- _Aim of the task_: Determine how many lines of the data include the word "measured", and write only that number.

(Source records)
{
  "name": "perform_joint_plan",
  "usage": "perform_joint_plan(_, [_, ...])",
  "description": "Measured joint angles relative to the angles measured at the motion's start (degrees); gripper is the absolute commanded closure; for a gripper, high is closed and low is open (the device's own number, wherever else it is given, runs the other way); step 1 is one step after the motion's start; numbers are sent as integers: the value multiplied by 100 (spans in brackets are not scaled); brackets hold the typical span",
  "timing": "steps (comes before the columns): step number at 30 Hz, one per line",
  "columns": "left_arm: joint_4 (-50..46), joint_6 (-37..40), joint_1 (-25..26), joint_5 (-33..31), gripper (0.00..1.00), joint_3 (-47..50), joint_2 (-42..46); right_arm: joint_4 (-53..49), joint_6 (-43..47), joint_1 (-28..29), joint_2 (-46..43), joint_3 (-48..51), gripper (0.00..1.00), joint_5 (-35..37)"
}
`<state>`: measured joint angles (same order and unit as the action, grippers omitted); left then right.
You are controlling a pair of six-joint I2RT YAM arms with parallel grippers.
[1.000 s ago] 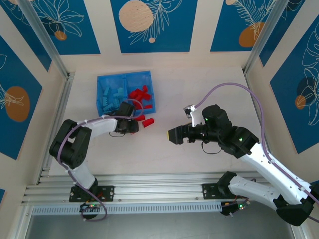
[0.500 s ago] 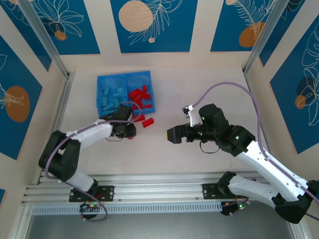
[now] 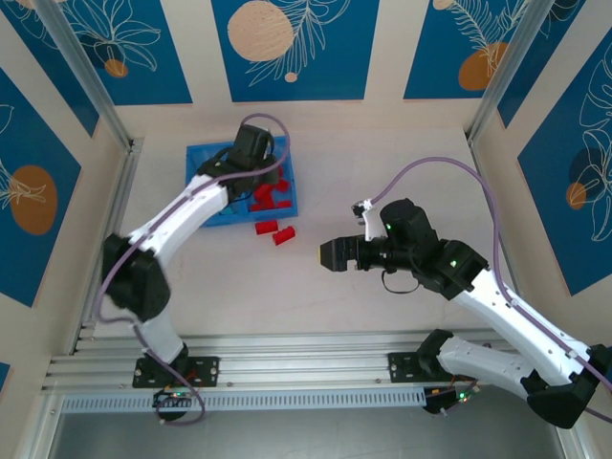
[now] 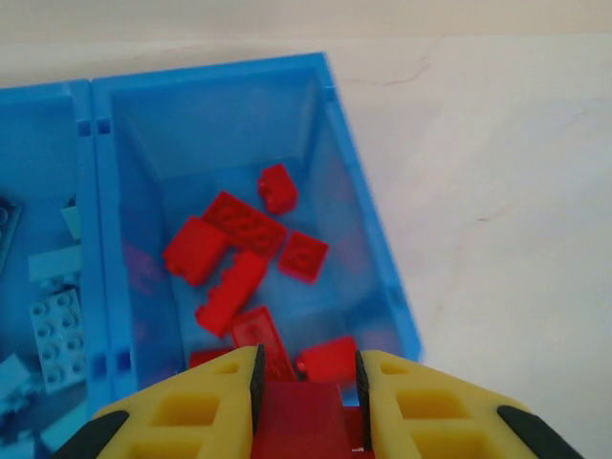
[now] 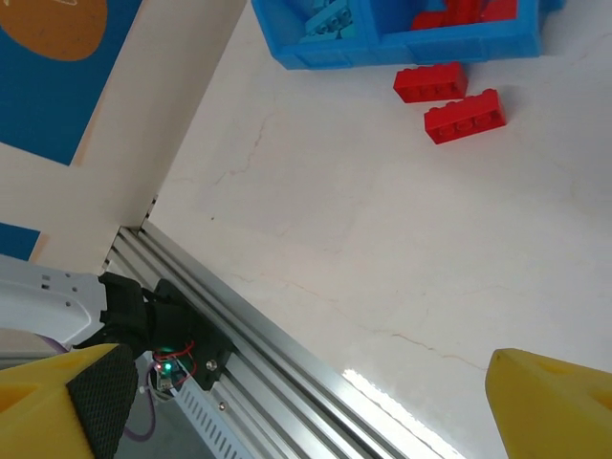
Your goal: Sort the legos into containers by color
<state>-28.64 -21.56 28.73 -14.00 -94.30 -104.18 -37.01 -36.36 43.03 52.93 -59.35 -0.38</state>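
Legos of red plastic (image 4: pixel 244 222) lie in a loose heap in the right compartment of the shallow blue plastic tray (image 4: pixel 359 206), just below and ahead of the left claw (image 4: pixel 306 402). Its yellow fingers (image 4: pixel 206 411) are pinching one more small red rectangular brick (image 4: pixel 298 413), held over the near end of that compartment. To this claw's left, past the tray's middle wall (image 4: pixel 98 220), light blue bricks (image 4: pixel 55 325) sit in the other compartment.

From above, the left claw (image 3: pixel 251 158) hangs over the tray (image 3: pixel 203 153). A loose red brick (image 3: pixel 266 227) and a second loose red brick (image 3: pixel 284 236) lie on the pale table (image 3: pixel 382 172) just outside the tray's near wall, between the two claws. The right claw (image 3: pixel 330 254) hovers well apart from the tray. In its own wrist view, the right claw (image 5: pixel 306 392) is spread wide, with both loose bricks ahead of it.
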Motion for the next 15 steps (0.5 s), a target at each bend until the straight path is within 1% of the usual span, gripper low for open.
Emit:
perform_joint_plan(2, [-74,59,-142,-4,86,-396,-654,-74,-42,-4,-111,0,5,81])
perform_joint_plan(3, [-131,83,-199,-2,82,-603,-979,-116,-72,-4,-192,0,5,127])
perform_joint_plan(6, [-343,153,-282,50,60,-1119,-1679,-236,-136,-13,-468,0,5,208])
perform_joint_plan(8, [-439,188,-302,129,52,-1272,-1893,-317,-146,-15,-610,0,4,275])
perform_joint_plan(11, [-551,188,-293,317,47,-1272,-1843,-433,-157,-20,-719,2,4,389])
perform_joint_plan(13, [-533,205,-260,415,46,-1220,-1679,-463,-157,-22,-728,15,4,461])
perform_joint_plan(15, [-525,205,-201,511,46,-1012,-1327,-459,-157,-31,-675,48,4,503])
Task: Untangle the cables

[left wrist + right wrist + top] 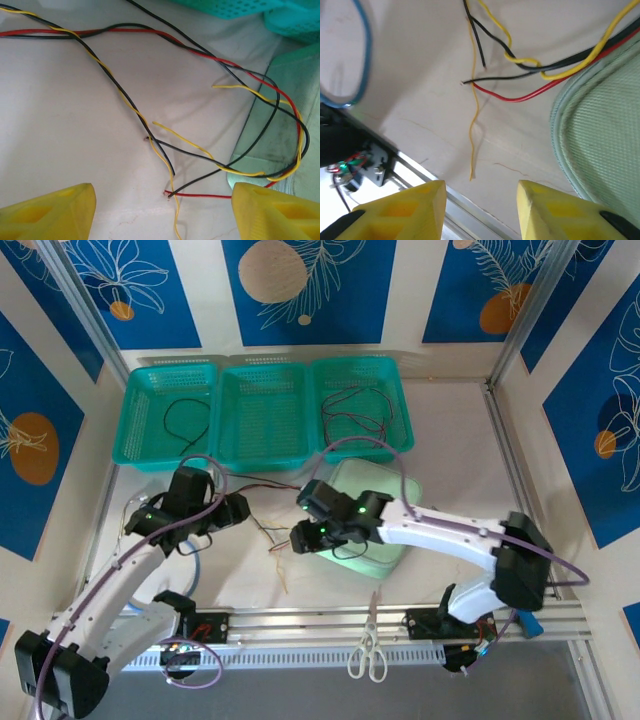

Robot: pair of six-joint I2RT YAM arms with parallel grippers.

- _Solution for this problem_: 2